Jean Valjean seemed to turn left and right in several circles in the Mouffet district. At that time, the residents of the district were asleep. They seemed to be still obeying the rules of the Middle Ages and being subject to the curfew. The method of combining the Street of Tax Collectors with the Street of Shavings, the Street of St. Victor's Pestle and the Street of the Hermit's Well is a clever strategy.There had been some rented houses in the area, but he couldn't even go in because he couldn't find any suitable ones.In fact, he was convinced that even if anyone tried to track him down, he would have lost his way long ago.

He was passing the police post at number 14, rue Pontoise, when eleven o'clock struck at the Chapel of Saint-Étienne-de-Mont.A little while later, from that instinct we have spoken of above, he turned and came back again.At this time, he saw three people following him, on the dark side of the street, one after another, passing under the street lamp of the post, which clearly illuminated them.One of the three men walked into the corridor of the post.The man in the lead looked very suspicious. "Come, child," he said to Cosette, and he left the Rue Pontoise hastily. He went around in a circle, turned to the Elder Passage, the door at the entrance of the alley was already closed due to the late hour, strode across Mujian Street and Crossbow Street, and walked into Post Station Street.

There was a crossroads at that place, where the Roland school is today, and where the Rue Neuve Saint-Geneviève forked. (Needless to say, the Rue Neuve Saint-Geneviève is an old street, and the Rue de la Poste does not see a mail-car every ten years. The Rue de la Poste was inhabited by potters in the thirteenth century. His real name is Crock Street.) The moonlight was illuminating the crossroads brightly.Jean Valjean hid in a doorway, thinking that if those people followed him, they would pass through the moonlight, so that he would not be blind. Sure enough, in less than three minutes, those people appeared again.There were four of them now, all tall men in long brown coats and round-brimmed hats, and carrying thick clubs in their hands.Not only their tall stature and big fists make people uneasy, but even their actions in the dark are very eerie, they look like four ghosts who have turned into gentlemen.

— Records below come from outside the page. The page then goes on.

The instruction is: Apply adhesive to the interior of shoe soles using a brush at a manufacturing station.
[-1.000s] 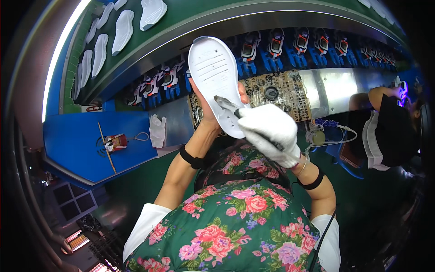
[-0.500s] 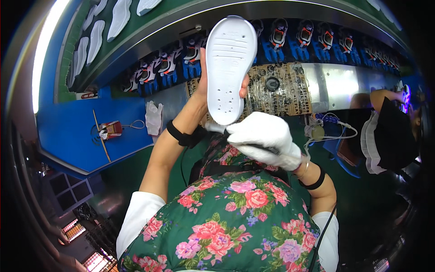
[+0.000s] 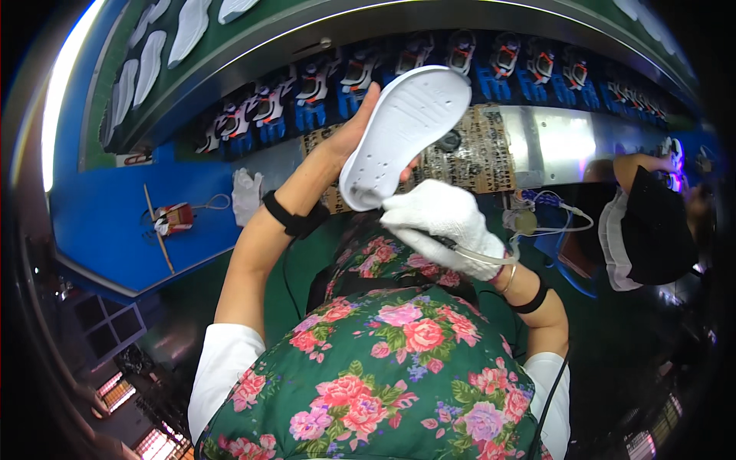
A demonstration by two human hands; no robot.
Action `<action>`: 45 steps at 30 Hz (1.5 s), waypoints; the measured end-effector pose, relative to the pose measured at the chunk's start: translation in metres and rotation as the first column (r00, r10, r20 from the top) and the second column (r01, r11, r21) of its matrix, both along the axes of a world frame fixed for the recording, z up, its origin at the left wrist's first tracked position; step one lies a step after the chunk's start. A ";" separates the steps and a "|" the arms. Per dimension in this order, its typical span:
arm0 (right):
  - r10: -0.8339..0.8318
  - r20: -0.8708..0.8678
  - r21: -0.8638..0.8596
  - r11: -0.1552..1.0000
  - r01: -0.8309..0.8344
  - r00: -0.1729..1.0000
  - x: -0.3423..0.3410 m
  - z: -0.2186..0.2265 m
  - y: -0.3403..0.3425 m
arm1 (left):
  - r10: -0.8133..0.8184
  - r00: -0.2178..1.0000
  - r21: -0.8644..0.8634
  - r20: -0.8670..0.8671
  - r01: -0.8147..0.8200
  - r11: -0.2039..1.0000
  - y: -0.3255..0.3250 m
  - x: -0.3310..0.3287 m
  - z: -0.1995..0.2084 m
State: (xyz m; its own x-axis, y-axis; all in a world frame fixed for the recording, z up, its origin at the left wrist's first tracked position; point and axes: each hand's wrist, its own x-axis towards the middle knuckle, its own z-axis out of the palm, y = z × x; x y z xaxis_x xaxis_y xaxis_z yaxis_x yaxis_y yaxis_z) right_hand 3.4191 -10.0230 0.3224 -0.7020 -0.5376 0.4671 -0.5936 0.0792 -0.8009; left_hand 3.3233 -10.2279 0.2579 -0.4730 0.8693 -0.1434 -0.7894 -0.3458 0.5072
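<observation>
A white shoe sole [image 3: 406,126] with ridges and small holes is in my left hand [image 3: 359,126], tilted with its upper end leaning right. The thumb lies along its left edge, and fingertips show at its right edge. My right hand [image 3: 445,218], in a white knitted glove, is closed around a slim brush [image 3: 382,208]. The brush's pale tip meets the inside of the sole's lower end. A thin pale tube [image 3: 483,255] runs from the glove past my wrist. Most of the brush handle is hidden by the glove.
Beyond the sole, several white shoes [image 3: 461,52] on blue stands line a conveyor. A taped cardboard mat [image 3: 479,157] covers part of the metal bench. At left, a blue table [image 3: 100,222] holds a stick and small red box. A person in a black cap [image 3: 652,222] works at right.
The sole has turned clockwise and tipped, and its lower end has moved slightly left. The brush tip, earlier below the sole, now touches inside its lower rim.
</observation>
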 end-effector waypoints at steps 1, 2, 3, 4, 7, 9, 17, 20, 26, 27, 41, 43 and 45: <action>0.026 0.128 -0.075 0.997 -0.016 0.991 0.003 0.001 0.000 | 0.020 1.000 -0.053 0.000 -0.020 0.998 0.001 -0.002 0.001; 0.004 0.288 -0.093 0.995 0.024 0.958 0.004 0.002 0.004 | 0.039 0.998 -0.007 -0.052 -0.039 0.999 0.004 0.000 0.002; -0.005 0.553 -0.184 0.974 0.128 0.833 0.008 -0.001 0.008 | 0.086 0.996 0.019 0.037 -0.087 0.996 0.005 0.004 0.001; -0.075 0.589 -0.169 0.962 0.214 0.805 0.004 0.007 0.011 | 0.169 0.986 0.022 0.013 -0.169 0.985 0.004 0.009 -0.004; -0.284 0.487 -0.176 0.894 0.412 0.826 -0.013 0.015 0.018 | 0.591 0.783 -0.281 0.192 -0.533 0.798 0.018 0.036 -0.008; -0.444 0.172 -0.130 0.874 0.467 0.879 -0.026 0.012 0.022 | 0.566 0.820 -0.104 0.091 -0.557 0.824 0.030 0.045 -0.007; -0.334 -0.052 -0.067 0.941 0.331 0.941 -0.022 0.007 0.027 | 0.319 0.897 0.068 0.305 -0.355 0.932 -0.001 0.066 -0.037; -0.381 -0.064 -0.081 0.923 0.376 0.922 -0.013 0.010 0.027 | 0.432 0.721 0.047 0.542 -0.540 0.841 0.006 0.071 -0.010; -0.472 -0.059 -0.129 0.878 0.462 0.880 -0.015 0.026 0.035 | 0.324 0.827 0.266 0.459 -0.476 0.839 0.035 0.076 0.003; -0.483 -0.098 -0.139 0.873 0.468 0.870 -0.019 0.027 0.038 | 0.332 0.820 0.225 0.467 -0.473 0.852 0.043 0.074 0.005; -0.324 -0.290 0.003 0.941 0.340 0.901 -0.022 0.047 0.027 | 0.424 0.782 0.093 0.456 -0.516 0.852 0.056 0.077 -0.011; -0.432 -0.048 -0.136 0.896 0.423 0.900 -0.023 0.041 0.031 | 0.371 0.861 0.295 0.349 -0.477 0.828 0.057 0.080 -0.003; -0.544 -0.216 -0.181 0.839 0.514 0.811 -0.031 0.035 0.030 | 0.275 0.905 0.469 0.325 -0.407 0.784 0.058 0.072 0.003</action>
State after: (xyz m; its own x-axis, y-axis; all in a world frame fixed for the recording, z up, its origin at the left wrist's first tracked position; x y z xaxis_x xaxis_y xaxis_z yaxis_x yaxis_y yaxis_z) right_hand 3.3882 -9.9929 0.3579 -0.7147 -0.0526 0.6974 -0.6649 0.3604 -0.6542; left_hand 3.3958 -10.1701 0.2612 -0.7634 0.6313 0.1367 -0.6375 -0.7704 -0.0025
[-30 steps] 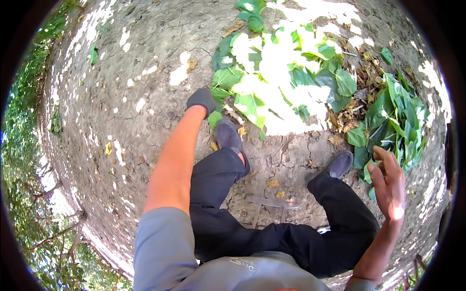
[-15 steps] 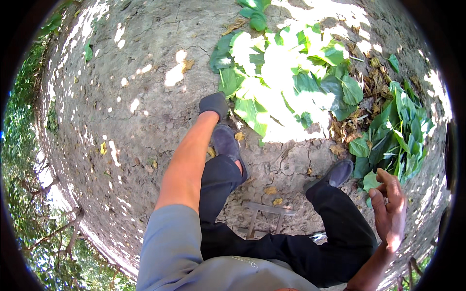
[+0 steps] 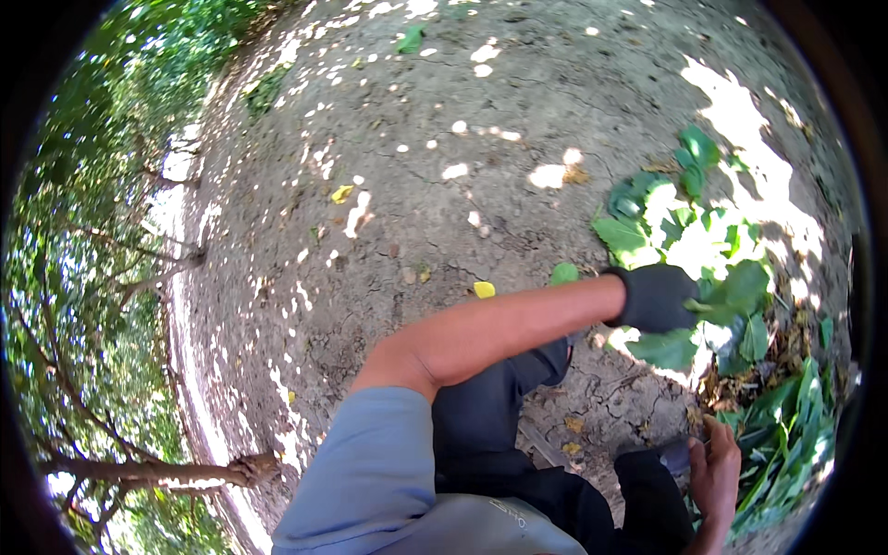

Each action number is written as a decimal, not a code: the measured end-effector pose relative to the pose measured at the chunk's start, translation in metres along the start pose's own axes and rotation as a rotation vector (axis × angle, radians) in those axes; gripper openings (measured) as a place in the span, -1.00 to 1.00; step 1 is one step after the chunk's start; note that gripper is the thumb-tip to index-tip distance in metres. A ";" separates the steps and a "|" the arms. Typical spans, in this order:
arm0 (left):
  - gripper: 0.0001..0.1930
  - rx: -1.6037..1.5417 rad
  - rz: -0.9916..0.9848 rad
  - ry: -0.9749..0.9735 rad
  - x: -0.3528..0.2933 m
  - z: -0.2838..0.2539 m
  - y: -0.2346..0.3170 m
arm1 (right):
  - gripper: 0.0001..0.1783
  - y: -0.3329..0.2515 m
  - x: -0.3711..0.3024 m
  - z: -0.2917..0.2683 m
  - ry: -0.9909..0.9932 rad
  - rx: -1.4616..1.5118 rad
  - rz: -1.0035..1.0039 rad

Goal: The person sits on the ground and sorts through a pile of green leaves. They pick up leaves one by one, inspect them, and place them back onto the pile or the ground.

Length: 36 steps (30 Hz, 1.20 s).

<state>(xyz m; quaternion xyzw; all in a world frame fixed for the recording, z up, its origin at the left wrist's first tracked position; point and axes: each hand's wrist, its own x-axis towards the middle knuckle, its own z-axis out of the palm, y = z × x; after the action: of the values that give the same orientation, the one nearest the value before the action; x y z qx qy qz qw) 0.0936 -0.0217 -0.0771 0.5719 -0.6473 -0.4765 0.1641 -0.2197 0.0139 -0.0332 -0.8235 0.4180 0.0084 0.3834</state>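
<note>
My left hand (image 3: 659, 298), in a dark glove, reaches over a loose pile of broad green leaves (image 3: 629, 239) in bright sun. A large green leaf (image 3: 740, 289) sticks out from its fingertips, which close on the leaf's near end. My bare right hand (image 3: 717, 470) hovers low beside a stack of green leaves (image 3: 786, 435) at the right. Its fingers are loosely curled, with a gap to the thumb, and nothing shows between them.
Brown dry leaves (image 3: 772, 370) lie between the pile and the stack. Close to my legs is a low metal frame (image 3: 544, 444), partly hidden. A yellow leaf (image 3: 484, 289) rests on cracked soil. Trees with a thick branch (image 3: 148, 472) line the left side.
The view has swung left, so the leaves appear farther right. My left hand has gone from the pile's near left edge to over the pile, now with a leaf at its fingertips.
</note>
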 end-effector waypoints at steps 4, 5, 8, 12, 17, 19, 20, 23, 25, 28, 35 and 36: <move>-0.62 -0.195 0.130 0.140 -0.050 0.015 0.060 | -0.73 -0.011 0.001 0.008 -0.066 0.009 0.054; -0.63 -0.232 0.100 0.222 -0.073 0.019 0.073 | -0.76 -0.009 0.001 0.013 -0.113 -0.013 0.025; -0.58 -0.377 0.171 0.248 -0.075 0.044 0.072 | -0.87 -0.016 0.006 0.018 0.031 0.072 -0.117; -0.59 -0.561 0.074 0.185 -0.060 0.069 0.054 | -0.80 -0.026 0.008 0.012 0.002 0.153 -0.021; -0.58 -0.476 0.040 0.178 -0.057 0.068 0.065 | -0.66 -0.020 0.009 0.016 0.055 0.478 0.019; -0.58 -0.500 0.024 0.108 -0.064 0.058 0.074 | -0.47 -0.008 0.009 0.011 -0.006 0.576 0.023; -0.60 -0.475 0.037 0.105 -0.065 0.057 0.075 | -0.41 -0.003 0.007 0.011 -0.036 0.672 0.053; -0.60 -0.452 0.049 0.097 -0.062 0.059 0.073 | -0.24 0.000 0.005 0.011 -0.061 0.788 0.062; -0.59 -0.491 0.047 0.099 -0.059 0.063 0.074 | -0.24 -0.007 0.004 0.014 0.004 0.807 0.047; -0.58 -0.558 0.052 0.112 -0.057 0.071 0.076 | -0.23 -0.008 0.002 0.018 0.070 0.892 0.106; -0.58 -0.474 0.146 0.141 -0.047 0.096 0.064 | -0.33 0.009 -0.008 0.021 0.098 0.935 0.079; -0.58 -0.457 0.148 0.142 -0.050 0.094 0.068 | -0.38 0.009 -0.009 0.019 0.074 0.916 0.061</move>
<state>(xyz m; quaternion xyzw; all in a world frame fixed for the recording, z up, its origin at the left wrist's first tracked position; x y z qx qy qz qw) -0.0027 0.0562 -0.0519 0.5031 -0.5496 -0.5559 0.3685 -0.2257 0.0285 -0.0490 -0.5563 0.4160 -0.1953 0.6923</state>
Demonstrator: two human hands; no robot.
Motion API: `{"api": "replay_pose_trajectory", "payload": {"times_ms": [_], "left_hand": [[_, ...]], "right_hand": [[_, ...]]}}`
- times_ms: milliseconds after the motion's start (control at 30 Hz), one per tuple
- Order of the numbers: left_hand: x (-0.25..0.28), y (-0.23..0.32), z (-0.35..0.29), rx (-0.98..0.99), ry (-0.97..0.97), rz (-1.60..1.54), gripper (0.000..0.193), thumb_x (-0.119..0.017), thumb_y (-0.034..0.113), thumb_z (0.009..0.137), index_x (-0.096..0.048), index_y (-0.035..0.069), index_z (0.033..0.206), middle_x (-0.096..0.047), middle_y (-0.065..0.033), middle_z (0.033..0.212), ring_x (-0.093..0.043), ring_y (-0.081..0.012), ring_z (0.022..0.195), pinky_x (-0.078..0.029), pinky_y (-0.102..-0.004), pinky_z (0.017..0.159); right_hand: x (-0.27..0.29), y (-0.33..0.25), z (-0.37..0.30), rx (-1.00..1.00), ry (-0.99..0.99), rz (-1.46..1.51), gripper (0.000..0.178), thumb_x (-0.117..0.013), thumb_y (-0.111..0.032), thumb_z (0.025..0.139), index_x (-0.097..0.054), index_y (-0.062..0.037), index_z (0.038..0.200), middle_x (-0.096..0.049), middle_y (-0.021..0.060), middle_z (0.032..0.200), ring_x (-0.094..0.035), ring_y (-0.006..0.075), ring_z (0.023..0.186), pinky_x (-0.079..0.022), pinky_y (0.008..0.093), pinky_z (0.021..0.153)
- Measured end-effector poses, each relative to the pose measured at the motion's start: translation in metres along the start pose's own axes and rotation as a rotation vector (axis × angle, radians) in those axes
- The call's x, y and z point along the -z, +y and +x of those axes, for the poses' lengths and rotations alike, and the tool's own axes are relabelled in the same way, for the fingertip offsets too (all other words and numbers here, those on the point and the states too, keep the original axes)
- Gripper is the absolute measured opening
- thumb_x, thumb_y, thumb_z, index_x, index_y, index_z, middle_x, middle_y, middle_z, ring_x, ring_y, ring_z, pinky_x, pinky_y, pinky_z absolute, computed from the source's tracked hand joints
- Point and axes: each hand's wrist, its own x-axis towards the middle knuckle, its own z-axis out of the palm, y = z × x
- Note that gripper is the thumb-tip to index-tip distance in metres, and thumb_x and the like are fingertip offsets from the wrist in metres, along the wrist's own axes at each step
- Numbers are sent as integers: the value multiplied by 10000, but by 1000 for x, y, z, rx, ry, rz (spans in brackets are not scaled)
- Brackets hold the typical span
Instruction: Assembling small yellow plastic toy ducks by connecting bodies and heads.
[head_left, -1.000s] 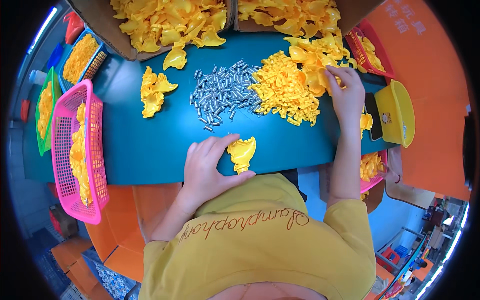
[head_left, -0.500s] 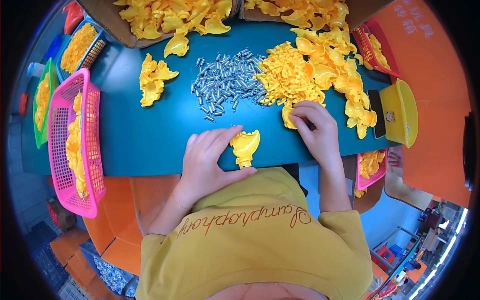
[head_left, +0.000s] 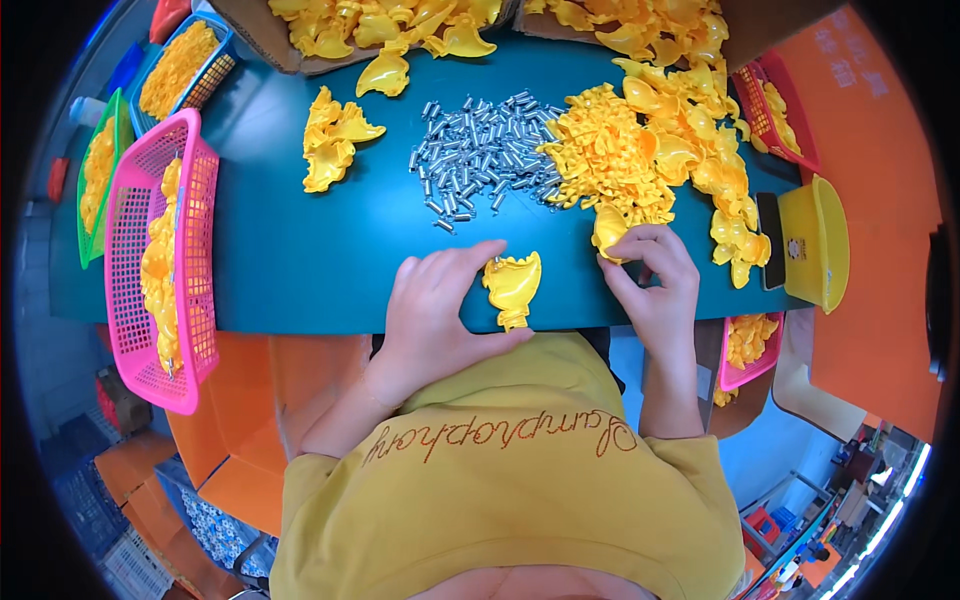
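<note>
My left hand (head_left: 432, 308) rests at the table's near edge, its thumb and forefinger bracketing a yellow plastic shell half (head_left: 513, 288) shaped like a curved beak. The shell lies hollow side up, with a tiny metal bit at its upper left corner. To the right, my right hand (head_left: 660, 270) pinches a second yellow shell half (head_left: 606, 230) between thumb and fingers, beside a heap of small yellow plastic pieces (head_left: 605, 150). Left of that heap lies a spread of small metal springs (head_left: 480, 155).
Several yellow shells (head_left: 332, 145) lie farther left. Open cardboard boxes (head_left: 300, 58) of shells stand at the back. Pink basket (head_left: 198, 270) at left; yellow bin (head_left: 825, 245) and dark phone-like slab (head_left: 771, 240) at right. More shells (head_left: 735, 215) trail down the right side.
The whole view has shifted a little. My right hand has drawn its shell half slightly nearer, and its thumb now presses on it. My left hand keeps its place around the other shell half.
</note>
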Motion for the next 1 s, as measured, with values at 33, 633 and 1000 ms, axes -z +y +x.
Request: {"api": "replay_pose_trajectory", "payload": {"times_ms": [33,633,1000], "left_hand": [[-1,0,-1,-3,11,2,863,-998,388,603,-658,143,1358,-698,-14,1188,-645,-217,1036,-438,-354,887],[-13,0,-3,-27,107,5,825,-987,352,612,-661,180,1350,-700,-2,1150,-654,-191,998,-428,-354,858],[-12,-1,-4,-31,126,15,819,-985,379,622,-663,179,1349,-699,4,1135,-651,-191,971,-431,-352,841]], "right_hand": [[-1,1,0,-34,-11,3,169,-880,-37,781,-766,-78,899,-702,17,973,-621,98,818,-424,235,577],[-24,-36,-6,-29,-343,277,252,-881,-69,779,-757,-21,993,-741,49,933,-638,136,730,-521,304,714],[-21,-23,-18,-252,-440,480,204,-853,-19,824,-761,16,1004,-711,-7,902,-549,41,711,-393,194,610]]}}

They came to the middle of the intersection, stopped, and gathered together, as if exchanging opinions.One of them, who seemed to be their leader, turned his head and pointed his right hand resolutely in the direction of Jean Valjean, while the other pointed in the opposite direction with an air of obstinacy.When the first turned his head, the moonlight was shining on his face, and Jean Valjean saw clearly that it was Javert.